From the first line to the last, return the data exactly, with no pictures.

[DATASET SECTION Boundary: Start]

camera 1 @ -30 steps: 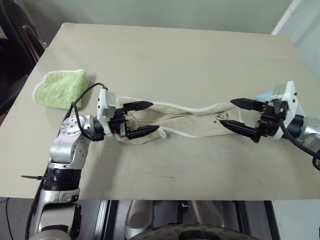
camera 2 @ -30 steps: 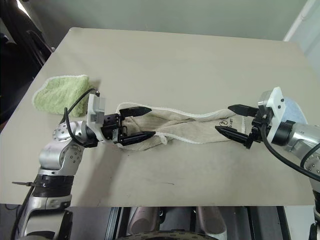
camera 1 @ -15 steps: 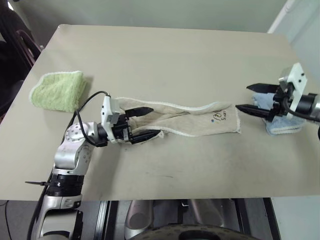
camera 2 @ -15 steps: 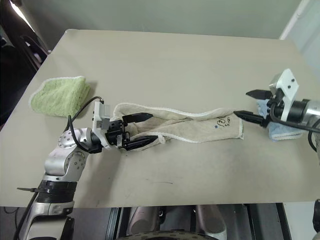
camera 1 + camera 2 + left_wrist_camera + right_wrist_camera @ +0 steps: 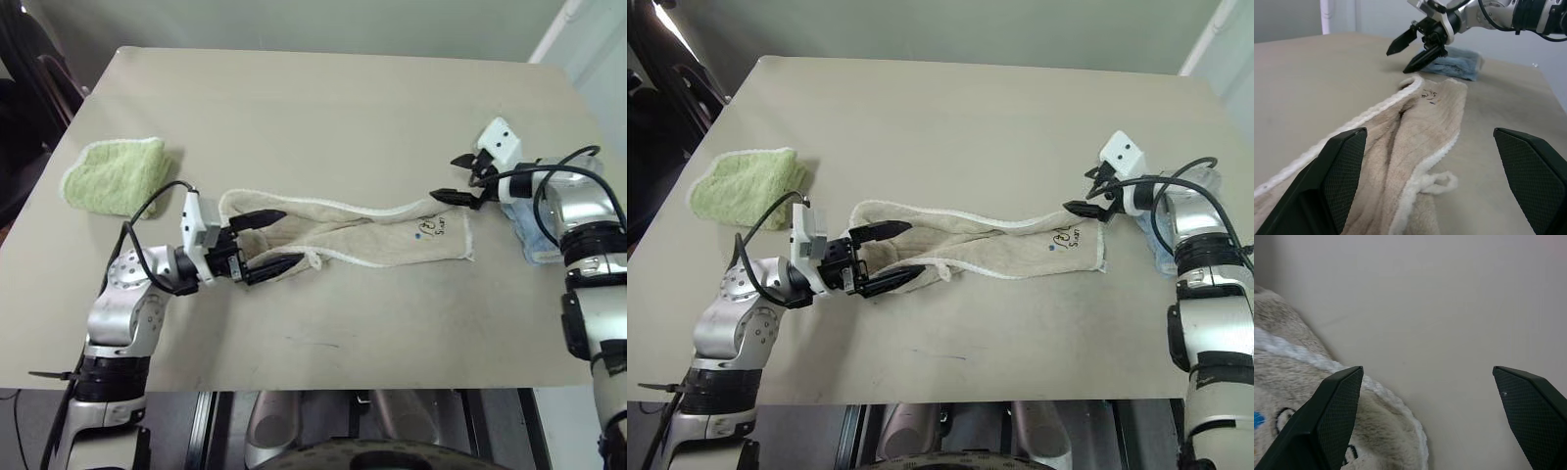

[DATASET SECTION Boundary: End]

◆ **WRITTEN REPLY**:
camera 1 @ -30 steps: 
camera 2 @ -30 steps: 
camera 1 @ -15 steps: 
camera 2 @ -15 steps: 
camera 1 + camera 2 + left_wrist_camera + right_wrist_camera @ +0 steps: 

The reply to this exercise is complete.